What the task requires — Word for word, restate every line of the material.

Provided material —
····················

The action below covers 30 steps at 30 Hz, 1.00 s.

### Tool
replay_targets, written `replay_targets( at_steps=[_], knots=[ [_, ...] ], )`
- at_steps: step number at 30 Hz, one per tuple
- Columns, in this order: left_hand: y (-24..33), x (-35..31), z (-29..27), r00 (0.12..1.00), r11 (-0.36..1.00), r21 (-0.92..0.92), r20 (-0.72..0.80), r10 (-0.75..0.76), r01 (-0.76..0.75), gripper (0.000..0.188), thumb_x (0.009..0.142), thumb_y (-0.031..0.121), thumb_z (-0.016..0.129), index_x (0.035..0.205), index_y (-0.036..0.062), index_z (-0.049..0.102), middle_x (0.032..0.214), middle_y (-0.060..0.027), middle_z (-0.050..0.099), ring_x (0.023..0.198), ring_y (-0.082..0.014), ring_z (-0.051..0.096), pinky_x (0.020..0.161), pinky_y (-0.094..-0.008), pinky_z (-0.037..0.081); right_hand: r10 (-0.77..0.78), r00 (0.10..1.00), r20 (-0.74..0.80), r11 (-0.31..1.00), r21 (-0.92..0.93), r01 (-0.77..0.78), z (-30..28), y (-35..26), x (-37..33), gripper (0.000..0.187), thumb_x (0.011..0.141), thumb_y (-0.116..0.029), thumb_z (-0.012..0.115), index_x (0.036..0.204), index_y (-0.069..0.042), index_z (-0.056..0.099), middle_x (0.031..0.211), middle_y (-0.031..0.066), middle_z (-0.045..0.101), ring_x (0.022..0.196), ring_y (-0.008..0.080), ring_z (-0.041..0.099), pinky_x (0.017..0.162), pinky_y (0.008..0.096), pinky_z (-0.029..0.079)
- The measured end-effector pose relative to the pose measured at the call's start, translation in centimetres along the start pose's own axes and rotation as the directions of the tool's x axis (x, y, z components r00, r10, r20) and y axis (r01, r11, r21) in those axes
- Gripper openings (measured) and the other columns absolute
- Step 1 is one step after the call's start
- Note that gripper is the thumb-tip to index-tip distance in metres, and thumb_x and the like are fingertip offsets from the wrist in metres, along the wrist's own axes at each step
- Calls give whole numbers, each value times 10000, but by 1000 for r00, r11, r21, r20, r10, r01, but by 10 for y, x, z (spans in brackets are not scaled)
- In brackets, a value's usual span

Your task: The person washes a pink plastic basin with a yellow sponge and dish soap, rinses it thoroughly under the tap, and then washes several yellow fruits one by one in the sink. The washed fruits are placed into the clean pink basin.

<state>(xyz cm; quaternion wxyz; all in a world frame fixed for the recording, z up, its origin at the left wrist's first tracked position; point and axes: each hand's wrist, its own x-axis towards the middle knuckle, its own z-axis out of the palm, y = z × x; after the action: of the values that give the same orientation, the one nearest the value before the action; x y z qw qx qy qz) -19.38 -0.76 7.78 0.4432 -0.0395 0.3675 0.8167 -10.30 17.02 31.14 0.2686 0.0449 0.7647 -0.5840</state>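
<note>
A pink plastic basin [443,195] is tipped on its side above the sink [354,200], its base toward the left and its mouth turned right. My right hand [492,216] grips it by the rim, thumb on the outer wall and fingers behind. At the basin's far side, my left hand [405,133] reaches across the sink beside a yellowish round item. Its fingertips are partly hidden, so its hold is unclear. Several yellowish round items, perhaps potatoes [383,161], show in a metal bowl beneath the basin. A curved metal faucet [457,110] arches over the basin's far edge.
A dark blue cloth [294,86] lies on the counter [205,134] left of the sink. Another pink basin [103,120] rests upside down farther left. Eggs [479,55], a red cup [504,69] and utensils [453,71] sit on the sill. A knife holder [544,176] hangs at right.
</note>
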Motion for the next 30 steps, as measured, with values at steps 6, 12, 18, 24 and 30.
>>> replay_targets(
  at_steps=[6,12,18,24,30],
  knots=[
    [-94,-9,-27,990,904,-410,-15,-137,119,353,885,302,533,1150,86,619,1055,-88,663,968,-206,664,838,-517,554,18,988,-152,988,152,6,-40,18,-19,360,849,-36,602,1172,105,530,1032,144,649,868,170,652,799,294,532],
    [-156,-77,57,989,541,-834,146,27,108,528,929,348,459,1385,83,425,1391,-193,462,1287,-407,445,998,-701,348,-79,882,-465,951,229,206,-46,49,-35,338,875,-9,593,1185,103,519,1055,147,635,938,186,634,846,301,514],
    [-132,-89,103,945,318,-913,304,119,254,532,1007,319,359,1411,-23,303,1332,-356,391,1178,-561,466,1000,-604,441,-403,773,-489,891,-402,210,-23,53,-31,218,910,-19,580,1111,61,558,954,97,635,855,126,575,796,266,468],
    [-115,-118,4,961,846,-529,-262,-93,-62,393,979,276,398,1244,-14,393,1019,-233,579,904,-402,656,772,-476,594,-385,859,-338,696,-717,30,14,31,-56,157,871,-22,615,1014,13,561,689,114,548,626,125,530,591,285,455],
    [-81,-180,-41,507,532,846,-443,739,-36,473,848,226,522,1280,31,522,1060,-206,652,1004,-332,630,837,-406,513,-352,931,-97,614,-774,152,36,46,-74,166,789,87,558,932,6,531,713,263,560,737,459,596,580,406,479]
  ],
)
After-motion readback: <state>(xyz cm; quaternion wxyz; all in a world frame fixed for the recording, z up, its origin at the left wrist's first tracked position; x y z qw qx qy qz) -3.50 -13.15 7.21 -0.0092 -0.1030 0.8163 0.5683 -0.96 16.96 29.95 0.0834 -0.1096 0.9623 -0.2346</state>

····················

Response area —
The action below covers 30 steps at 30 Hz, 1.00 s.

### Tool
replay_targets, written `replay_targets( at_steps=[_], knots=[ [_, ...] ], )`
- at_steps: step number at 30 Hz, one per tuple
- Columns, in this order: left_hand: y (-24..33), x (-35..31), z (-29..27), r00 (0.12..1.00), r11 (-0.36..1.00), r21 (-0.92..0.92), r20 (-0.72..0.80), r10 (-0.75..0.76), r01 (-0.76..0.75), gripper (0.000..0.188), thumb_x (0.009..0.142), thumb_y (-0.031..0.121), thumb_z (-0.016..0.129), index_x (0.035..0.205), index_y (-0.036..0.062), index_z (-0.049..0.102), middle_x (0.032..0.214), middle_y (-0.060..0.027), middle_z (-0.050..0.099), ring_x (0.023..0.198), ring_y (-0.082..0.014), ring_z (-0.051..0.096), pinky_x (0.020..0.161), pinky_y (-0.094..-0.008), pinky_z (-0.037..0.081); right_hand: r10 (-0.77..0.78), r00 (0.10..1.00), r20 (-0.74..0.80), r11 (-0.31..1.00), r21 (-0.92..0.93), r01 (-0.77..0.78), z (-30..28), y (-35..26), x (-37..33), gripper (0.000..0.187), thumb_x (0.011..0.141), thumb_y (-0.116..0.029), thumb_z (-0.012..0.115), index_x (0.036..0.204), index_y (-0.069..0.042), index_z (-0.056..0.099), middle_x (0.031..0.211), middle_y (-0.031..0.066), middle_z (-0.045..0.101), ring_x (0.022..0.196), ring_y (-0.008..0.080), ring_z (-0.041..0.099), pinky_x (0.017..0.162), pinky_y (0.008..0.096), pinky_z (-0.029..0.079)
- The measured end-effector pose relative to the pose measured at the call's start, translation in centimetres along the start pose's own axes and rotation as the directions of the tool's x axis (x, y, z components r00, r10, r20) and y axis (r01, r11, r21) in those axes
- Gripper openings (measured) and the other columns absolute
- Step 1 is one step after the call's start
- Note that gripper is the thumb-tip to index-tip distance in metres, and thumb_x and the like are fingertip offsets from the wrist in metres, along the wrist's own axes at each step
- Calls give whole numbers, each value times 10000, but by 1000 for r00, r11, r21, r20, r10, r01, but by 10 for y, x, z (spans in brackets are not scaled)
- In brackets, a value's usual span

Your task: The person washes a pink plastic basin with a yellow sponge and dish soap, rinses it thoroughly under the tap, and then washes several yellow fruits one by one in the sink. The washed fruits are placed into the clean pink basin.

<state>(xyz cm; quaternion wxyz; all in a world frame fixed for the recording, z up, its origin at the left wrist's first tracked position; point and axes: each hand's wrist, its own x-axis towards the middle knuckle, its own z-axis out of the palm, y = z × x; after the action: of the values that give the same orientation, the one nearest the value before the action; x y z qw qx qy qz) -19.38 -0.76 7.78 0.4432 -0.0395 0.3675 0.8167 -10.30 17.02 31.14 0.2686 0.0449 0.7647 -0.5840</state>
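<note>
A pink plastic basin [443,195] is tipped on its side above the sink [354,200], its base toward the left and its mouth turned right. My right hand [492,216] grips it by the rim, thumb on the outer wall and fingers behind. At the basin's far side, my left hand [405,133] reaches across the sink beside a yellowish round item. Its fingertips are partly hidden, so its hold is unclear. Several yellowish round items, perhaps potatoes [383,161], show in a metal bowl beneath the basin. A curved metal faucet [457,110] arches over the basin's far edge.
A dark blue cloth [294,86] lies on the counter [205,134] left of the sink. Another pink basin [103,120] rests upside down farther left. Eggs [479,55], a red cup [504,69] and utensils [453,71] sit on the sill. A knife holder [544,176] hangs at right.
</note>
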Motion for the next 30 steps, as measured, with values at steps 6, 12, 18, 24 and 30.
>>> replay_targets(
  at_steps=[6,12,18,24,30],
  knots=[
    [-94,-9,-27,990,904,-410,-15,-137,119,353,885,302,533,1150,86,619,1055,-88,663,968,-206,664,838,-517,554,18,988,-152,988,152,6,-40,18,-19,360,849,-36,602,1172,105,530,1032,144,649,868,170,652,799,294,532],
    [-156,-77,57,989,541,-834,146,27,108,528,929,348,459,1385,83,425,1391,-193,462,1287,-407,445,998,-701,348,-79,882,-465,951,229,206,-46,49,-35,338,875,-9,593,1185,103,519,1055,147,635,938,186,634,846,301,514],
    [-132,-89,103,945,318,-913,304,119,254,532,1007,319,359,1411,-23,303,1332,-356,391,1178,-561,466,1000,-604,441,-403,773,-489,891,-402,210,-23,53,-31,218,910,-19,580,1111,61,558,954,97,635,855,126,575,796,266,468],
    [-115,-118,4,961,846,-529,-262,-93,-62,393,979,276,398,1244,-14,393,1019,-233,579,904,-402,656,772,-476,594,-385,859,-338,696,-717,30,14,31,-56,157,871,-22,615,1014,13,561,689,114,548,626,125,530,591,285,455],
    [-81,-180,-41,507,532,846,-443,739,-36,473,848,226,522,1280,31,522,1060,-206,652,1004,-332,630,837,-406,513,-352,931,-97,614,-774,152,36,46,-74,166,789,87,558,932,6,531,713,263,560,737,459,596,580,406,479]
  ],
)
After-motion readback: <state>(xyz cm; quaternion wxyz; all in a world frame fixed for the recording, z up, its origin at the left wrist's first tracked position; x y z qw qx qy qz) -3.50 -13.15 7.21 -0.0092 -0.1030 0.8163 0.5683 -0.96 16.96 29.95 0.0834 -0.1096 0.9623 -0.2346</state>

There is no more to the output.